Draw the resultant of forces K and L in Figure 2. Its magnitude is known. Mark angles α and β in the arisen parallelogram of forces. Select one of the triangles in which you know the magnitude of all three angles and one side. Can we apply some mathematical rule to this triangle (which is generally not rectangular) and express the length of two remaining sides which correspond to the magnitudes of forces K and L?

• #### Hint 3

Write the sine rule for triangle ABC and express the magnitude of forces K and L from it.

• #### Overall Solution

The following forces are present at the contact point of the rods and suspension cord (see Fig. 2):

• pushing force K in the direction of rod K,
• pulling force L in the direction of rod L,
• weight of the body in the vertical direction G = FG.

Since the suspension cord is at rest with respect to the supporting structure, the resultant force must equal to zero:

$\vec{F}_G\,+\,\vec{K}\,+\,\vec{L}\,=\,\vec{o}.$

Forces FG, K and L form the triangle ABC, shown in Figure 3.

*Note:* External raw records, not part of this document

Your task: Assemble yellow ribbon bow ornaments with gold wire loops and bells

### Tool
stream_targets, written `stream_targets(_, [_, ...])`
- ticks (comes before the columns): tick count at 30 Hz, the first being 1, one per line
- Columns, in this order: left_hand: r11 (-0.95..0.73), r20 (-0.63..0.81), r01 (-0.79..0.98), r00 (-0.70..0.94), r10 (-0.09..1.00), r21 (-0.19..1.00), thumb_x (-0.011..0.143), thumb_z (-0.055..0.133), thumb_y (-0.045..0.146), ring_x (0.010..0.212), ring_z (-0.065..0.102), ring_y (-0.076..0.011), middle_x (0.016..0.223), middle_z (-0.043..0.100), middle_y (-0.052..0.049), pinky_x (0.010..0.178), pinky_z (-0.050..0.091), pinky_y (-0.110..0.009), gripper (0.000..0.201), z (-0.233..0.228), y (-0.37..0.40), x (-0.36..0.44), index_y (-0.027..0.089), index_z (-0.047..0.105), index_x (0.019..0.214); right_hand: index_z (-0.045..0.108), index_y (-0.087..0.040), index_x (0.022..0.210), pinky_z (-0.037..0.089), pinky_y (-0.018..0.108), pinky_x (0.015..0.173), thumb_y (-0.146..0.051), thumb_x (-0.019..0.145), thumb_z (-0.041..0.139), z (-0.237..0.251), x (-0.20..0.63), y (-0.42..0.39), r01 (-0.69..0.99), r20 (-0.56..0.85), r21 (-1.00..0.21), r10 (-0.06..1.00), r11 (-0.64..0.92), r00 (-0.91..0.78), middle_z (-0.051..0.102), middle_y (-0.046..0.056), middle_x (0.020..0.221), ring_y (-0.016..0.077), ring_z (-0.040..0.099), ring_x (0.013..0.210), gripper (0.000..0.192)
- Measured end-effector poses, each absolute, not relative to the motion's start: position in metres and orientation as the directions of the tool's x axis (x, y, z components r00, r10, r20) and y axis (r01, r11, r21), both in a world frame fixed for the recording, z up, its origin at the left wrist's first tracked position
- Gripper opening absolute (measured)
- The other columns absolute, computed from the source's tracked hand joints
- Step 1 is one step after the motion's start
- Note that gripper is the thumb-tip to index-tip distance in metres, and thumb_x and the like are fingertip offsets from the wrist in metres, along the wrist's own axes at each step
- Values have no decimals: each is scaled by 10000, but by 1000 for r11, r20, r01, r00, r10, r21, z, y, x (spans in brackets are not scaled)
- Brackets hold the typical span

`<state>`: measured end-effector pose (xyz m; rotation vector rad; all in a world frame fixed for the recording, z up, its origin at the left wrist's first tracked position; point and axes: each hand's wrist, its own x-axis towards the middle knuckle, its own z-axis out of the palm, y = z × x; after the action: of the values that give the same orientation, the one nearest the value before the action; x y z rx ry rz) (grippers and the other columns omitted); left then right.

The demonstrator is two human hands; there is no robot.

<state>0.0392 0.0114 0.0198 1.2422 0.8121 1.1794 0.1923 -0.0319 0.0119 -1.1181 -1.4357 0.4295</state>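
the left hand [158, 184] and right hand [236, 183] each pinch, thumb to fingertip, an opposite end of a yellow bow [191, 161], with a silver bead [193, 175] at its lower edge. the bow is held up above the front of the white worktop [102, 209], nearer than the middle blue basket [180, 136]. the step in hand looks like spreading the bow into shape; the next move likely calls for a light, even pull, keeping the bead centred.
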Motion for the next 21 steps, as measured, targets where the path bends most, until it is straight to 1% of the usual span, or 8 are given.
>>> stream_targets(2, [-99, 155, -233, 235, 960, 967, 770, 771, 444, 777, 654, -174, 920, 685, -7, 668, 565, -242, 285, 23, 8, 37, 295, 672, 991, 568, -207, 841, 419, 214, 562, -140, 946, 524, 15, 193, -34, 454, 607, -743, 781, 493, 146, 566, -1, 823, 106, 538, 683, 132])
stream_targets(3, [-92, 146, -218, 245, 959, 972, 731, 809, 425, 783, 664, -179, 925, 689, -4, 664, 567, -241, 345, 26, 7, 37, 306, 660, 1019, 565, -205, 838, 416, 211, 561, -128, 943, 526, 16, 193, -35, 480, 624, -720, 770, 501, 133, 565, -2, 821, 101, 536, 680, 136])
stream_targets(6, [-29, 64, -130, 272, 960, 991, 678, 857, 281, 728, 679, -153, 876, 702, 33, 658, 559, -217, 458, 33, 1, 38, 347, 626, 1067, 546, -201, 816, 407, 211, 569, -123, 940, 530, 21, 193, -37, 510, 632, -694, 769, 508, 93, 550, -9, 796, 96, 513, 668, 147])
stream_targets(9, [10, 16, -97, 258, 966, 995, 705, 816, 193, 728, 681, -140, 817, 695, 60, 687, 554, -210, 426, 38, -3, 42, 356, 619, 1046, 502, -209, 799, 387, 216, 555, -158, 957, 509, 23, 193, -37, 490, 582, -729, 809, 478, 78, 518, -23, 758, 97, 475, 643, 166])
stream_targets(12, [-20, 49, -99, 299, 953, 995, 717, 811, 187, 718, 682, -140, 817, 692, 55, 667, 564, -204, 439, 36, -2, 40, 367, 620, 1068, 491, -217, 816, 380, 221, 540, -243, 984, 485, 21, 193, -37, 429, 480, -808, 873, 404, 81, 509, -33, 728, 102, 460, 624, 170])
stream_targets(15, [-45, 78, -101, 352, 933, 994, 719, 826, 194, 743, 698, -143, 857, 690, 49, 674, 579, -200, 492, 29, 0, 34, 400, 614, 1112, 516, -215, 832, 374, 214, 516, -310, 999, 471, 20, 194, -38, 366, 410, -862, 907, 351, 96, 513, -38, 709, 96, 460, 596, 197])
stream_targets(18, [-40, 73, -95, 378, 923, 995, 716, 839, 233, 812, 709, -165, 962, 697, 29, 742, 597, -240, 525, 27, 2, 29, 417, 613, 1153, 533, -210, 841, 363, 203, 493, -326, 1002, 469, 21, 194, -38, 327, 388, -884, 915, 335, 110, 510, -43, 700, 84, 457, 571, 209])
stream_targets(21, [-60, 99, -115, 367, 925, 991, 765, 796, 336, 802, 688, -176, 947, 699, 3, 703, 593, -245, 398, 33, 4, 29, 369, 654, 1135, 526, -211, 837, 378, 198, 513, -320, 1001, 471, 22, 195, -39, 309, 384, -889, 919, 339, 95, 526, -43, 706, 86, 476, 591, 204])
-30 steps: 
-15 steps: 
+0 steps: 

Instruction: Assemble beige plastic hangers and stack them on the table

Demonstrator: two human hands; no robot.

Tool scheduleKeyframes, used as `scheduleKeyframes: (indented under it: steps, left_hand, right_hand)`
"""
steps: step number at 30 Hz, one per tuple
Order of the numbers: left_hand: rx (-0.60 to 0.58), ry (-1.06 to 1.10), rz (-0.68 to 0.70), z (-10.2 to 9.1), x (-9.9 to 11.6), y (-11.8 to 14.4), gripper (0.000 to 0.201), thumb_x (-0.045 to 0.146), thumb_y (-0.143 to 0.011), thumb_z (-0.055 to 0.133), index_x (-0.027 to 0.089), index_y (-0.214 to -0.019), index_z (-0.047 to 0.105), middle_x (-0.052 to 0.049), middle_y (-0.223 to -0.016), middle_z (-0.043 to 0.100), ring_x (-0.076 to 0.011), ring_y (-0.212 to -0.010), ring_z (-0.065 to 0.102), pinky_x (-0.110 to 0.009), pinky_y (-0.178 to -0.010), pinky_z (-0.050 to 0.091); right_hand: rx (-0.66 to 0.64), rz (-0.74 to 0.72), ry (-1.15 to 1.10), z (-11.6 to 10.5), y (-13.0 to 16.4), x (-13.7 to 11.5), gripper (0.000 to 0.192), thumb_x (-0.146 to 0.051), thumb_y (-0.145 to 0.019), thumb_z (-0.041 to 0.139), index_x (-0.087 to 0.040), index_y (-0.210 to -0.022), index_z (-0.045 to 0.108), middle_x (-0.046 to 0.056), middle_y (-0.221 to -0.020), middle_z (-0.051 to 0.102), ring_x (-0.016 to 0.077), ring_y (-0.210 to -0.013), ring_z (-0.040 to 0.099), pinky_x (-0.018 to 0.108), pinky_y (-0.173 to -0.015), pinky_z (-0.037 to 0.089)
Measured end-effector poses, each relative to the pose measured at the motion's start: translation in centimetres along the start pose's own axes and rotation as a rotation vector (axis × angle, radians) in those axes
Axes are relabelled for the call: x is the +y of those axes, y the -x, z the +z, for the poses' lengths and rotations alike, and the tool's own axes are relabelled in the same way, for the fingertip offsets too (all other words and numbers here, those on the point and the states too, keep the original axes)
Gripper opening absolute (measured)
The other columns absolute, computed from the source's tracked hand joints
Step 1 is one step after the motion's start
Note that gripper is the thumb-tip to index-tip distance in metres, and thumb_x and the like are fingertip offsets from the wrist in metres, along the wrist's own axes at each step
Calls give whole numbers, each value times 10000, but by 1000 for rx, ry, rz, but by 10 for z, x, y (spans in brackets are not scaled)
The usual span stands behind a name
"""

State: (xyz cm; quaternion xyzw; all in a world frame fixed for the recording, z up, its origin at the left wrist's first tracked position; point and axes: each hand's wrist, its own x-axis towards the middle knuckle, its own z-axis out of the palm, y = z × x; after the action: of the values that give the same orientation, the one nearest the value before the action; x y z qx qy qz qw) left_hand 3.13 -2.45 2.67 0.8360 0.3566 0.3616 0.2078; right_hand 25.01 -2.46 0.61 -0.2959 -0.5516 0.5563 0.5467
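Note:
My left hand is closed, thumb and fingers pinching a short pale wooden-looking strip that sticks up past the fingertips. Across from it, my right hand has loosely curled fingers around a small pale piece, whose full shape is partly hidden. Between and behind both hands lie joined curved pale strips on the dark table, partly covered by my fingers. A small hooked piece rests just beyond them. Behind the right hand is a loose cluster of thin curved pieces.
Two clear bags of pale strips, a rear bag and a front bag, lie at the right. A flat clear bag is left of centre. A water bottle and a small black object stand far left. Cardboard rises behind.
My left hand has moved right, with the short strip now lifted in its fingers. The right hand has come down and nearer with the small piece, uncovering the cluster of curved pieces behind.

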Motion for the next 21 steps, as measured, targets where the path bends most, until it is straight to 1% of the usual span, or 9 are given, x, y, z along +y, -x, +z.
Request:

Since we know the magnitude of all its angles and side AB of the triangle, we can apply the sine rule on it:

$\frac{K}{\sin{\alpha}}\,=\,\frac{L}{\sin{\beta}}\,=\,\frac{F_G}{\sin({\pi\,-\,(\alpha\,+\,\beta))}}.\tag{1}$

Sine function has the following property:

$\sin{(\pi\,-\,(\alpha\,+\,\beta))}\,=\,\sin(\alpha\,+\,\beta).\tag{2}$

Thus, combining relations (1) and (2), we obtain:

$K\,=\,\frac{F_G\sin{\alpha}}{\sin(\alpha\,+\,\beta)},$ $L\,=\,\frac{F_G\sin{\beta}}{\sin(\alpha\,+\,\beta)}.$
$K\,=\,\frac{F_G\sin{\alpha}}{\sin(\alpha\,+\,\beta)},$ $L\,=\,\frac{F_G\sin{\beta}}{\sin(\alpha\,+\,\beta)}.$